» Task brief:
Would you copy each line of the data below that has "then"?

++++ Given data

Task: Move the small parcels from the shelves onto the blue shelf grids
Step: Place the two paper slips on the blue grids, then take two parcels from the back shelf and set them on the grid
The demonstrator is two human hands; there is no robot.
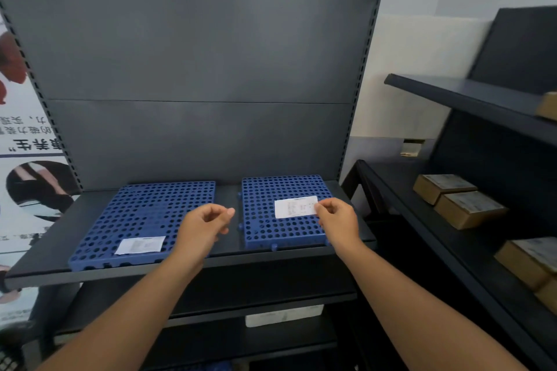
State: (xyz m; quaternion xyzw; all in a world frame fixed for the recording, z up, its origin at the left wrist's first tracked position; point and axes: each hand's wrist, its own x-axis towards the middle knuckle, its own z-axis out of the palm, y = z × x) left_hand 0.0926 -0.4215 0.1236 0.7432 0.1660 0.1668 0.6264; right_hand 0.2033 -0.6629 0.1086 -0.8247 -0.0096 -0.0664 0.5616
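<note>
Straight ahead in the head view, a dark grey shelf (42, 253) carries two blue shelf grids side by side with a narrow gap between them. The left grid (144, 214) has a white paper slip (140, 245) lying flat near its front edge. The right grid (271, 232) has a second white slip (295, 206) over its middle.

Both forearms reach forward and up from the bottom of the frame, bare and roughly parallel. The right hand (337, 221) is over the right edge of the right grid, fingers curled, thumb and fingertips pinching the right end of the second slip. The left hand (205, 226) hangs above the gap between the grids, fingers loosely curled with the thumb pointing toward the right grid; it holds nothing and touches neither grid.

To the right stands a second dark shelf unit (470, 96). On its middle level two small brown cardboard parcels (458, 199) sit touching each other, each with a pale label on top. More brown parcels (530, 262) lie nearer the camera on the same level, cut off by the frame edge, and the corner of another (547, 105) shows on the level above. No parcel is on either grid. A white box (283, 315) rests on a lower level under the grids.
</note>
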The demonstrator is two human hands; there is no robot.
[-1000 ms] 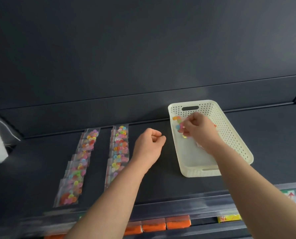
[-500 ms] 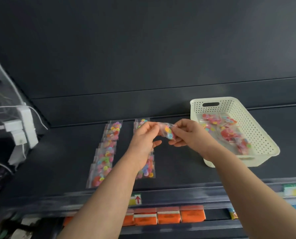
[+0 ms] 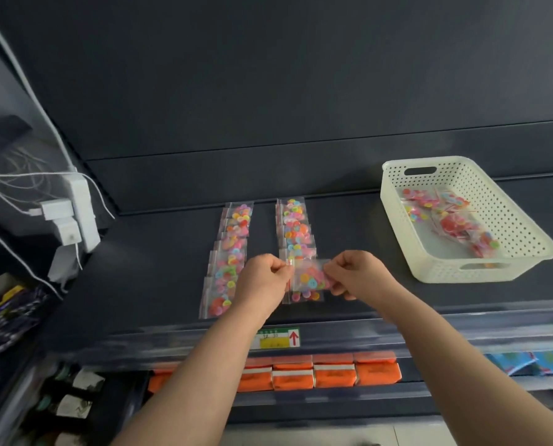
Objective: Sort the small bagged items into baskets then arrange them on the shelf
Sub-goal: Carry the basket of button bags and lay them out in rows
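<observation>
Both hands hold one small clear bag of coloured buttons (image 3: 308, 277) over the front end of the right row of bags (image 3: 294, 226). My left hand (image 3: 262, 281) pinches the bag's left edge and my right hand (image 3: 355, 274) pinches its right edge. A second row of button bags (image 3: 230, 255) lies to the left on the dark shelf (image 3: 159, 272). The white perforated basket (image 3: 526, 239) stands at the right and still contains several button bags (image 3: 452, 220).
A white power strip with plugs and cables (image 3: 75, 217) hangs at the shelf's left end. Orange packs (image 3: 320, 371) fill the shelf below, behind a price-tag rail with a red-arrow label (image 3: 278, 338). Dark packaged goods (image 3: 8, 313) sit at the far left.
My right hand lifted a button bag from the basket and carried it left. My left hand took its other edge, and both lowered it to the front of the right row.
</observation>
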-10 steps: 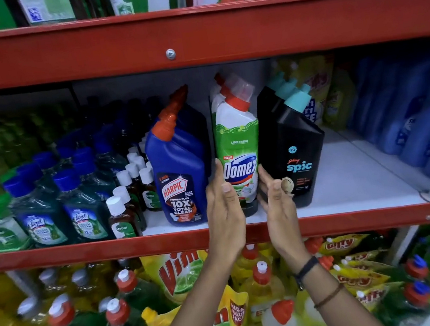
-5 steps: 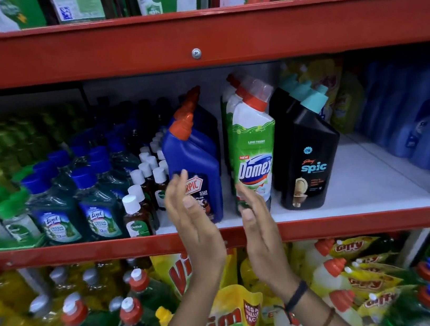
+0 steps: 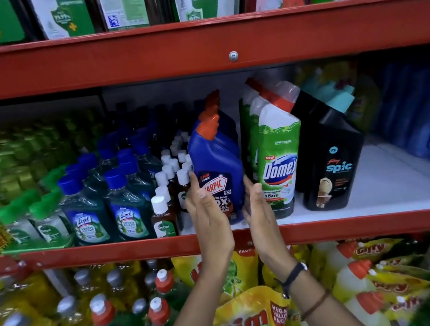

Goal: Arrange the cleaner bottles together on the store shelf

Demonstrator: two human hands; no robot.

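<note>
In the head view, both hands are raised to the middle shelf, palms facing each other on either side of the blue bottle. The left hand lies flat against the bottle's left side at about nine o'clock, fingers straight and spread open, covering the start of its label; the right hand stands at the bottle's three o'clock side, fingers likewise extended and not curled, in the narrow gap before the green-and-white bottle. Whether the right palm presses the blue bottle cannot be told. Half a second ago the hands hung lower, in front of the shelf edge with space between them and the bottles; a second ago they flanked the green-and-white bottle instead. The blue bottle stands upright near the front of the shelf, just beside the green-and-white one, which leans slightly toward the black bottle at its three o'clock. These three keep the same order as before. Small brown bottles stand at the blue bottle's nine o'clock.
</note>
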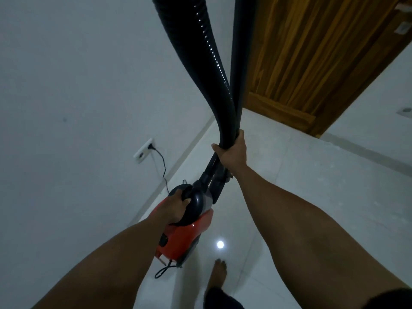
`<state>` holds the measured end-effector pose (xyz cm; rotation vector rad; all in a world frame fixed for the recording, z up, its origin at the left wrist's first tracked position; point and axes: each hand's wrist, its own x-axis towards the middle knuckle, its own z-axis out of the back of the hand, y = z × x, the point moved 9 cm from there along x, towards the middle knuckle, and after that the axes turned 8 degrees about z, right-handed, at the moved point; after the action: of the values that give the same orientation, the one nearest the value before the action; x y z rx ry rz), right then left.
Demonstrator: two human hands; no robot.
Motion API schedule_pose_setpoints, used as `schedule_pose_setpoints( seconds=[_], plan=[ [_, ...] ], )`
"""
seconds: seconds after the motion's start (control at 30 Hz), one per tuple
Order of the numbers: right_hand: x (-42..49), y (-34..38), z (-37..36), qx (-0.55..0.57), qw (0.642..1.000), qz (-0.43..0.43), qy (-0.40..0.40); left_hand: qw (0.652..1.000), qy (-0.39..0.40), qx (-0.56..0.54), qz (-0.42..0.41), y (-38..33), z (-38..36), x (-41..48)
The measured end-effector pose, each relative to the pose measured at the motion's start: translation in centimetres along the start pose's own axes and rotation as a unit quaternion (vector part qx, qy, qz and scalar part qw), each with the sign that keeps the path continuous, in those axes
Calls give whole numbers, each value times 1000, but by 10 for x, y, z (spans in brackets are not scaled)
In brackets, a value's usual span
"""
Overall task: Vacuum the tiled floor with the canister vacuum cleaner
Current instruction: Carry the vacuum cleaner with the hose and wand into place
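Observation:
A red and black canister vacuum cleaner (pixel 182 237) hangs above the white tiled floor (pixel 289 197). My left hand (pixel 176 208) grips its black carry handle at the top. My right hand (pixel 231 152) is closed around the black ribbed hose (pixel 207 54) and the black wand beside it, bundled together, both rising out of the top of the view. The floor nozzle is out of sight. The power cord (pixel 161 161) runs from the canister up to a wall socket (pixel 143 150).
A white wall (pixel 78 85) fills the left side, with a pale skirting strip along the floor. A wooden door (pixel 312 59) stands at the upper right. My bare foot (pixel 219 275) rests on the tiles below the canister.

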<state>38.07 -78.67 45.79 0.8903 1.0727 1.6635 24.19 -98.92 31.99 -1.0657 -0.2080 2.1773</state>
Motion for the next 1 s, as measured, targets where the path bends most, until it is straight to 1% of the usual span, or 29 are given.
schedule_pose_setpoints(
  seconds=[0.13, 0.23, 0.33, 0.47, 0.57, 0.63, 0.7, 0.83, 1.0],
  plan=[
    [-76, -12, -28, -6, 1000, -29, 6, 1000, 18, -3, 12, 70, -26, -46],
    [-149, -15, -64, 4, 999, -42, 14, 999, 23, 8, 21, 138, -39, -90],
    [-225, -16, -108, 10, 997, -58, 41, 998, 33, 16, 44, 215, -52, -132],
    [-303, -25, -154, 20, 995, -82, 57, 994, 41, 42, 94, 294, -61, -174],
    [-343, -34, -181, 28, 991, -107, 82, 987, 44, 63, 143, 336, -66, -198],
    [-361, -46, -190, 38, 988, -125, 85, 984, 39, 73, 155, 349, -71, -205],
    [-373, -61, -190, 46, 985, -144, 85, 985, 45, 73, 150, 352, -84, -209],
    [-373, -98, -168, 33, 985, -154, 65, 988, 86, 24, 123, 351, -133, -190],
    [-342, -187, -140, -9, 986, -166, 33, 990, 83, 26, 112, 322, -207, -130]
  ],
)
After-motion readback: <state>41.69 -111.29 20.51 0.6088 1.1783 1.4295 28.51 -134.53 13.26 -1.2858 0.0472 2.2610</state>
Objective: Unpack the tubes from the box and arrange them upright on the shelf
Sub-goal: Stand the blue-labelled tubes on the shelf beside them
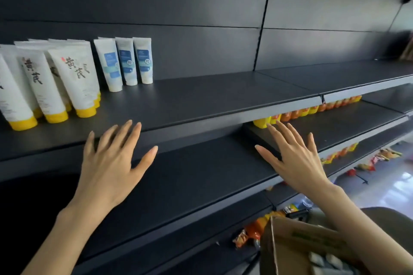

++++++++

» Output for this task:
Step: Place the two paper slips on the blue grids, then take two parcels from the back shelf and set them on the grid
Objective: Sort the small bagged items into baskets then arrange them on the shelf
`<state>` holds the measured end-effector pose (xyz cm; rotation vector rad; all in a world frame fixed for the recording, z up, its origin at the left wrist's first tracked position; point and axes: each hand's wrist, its own x-axis towards the middle knuckle, its own z-axis out of the back of the hand, y = z × x, the point moved 9 cm from there along x, towards the middle knuckle, and after that the axes turned 8 degrees about z, right-handed, at the moved point; after the action: of the values that give the same orientation, the one nearest the value before the action; x y z rx ry rz), right then left.

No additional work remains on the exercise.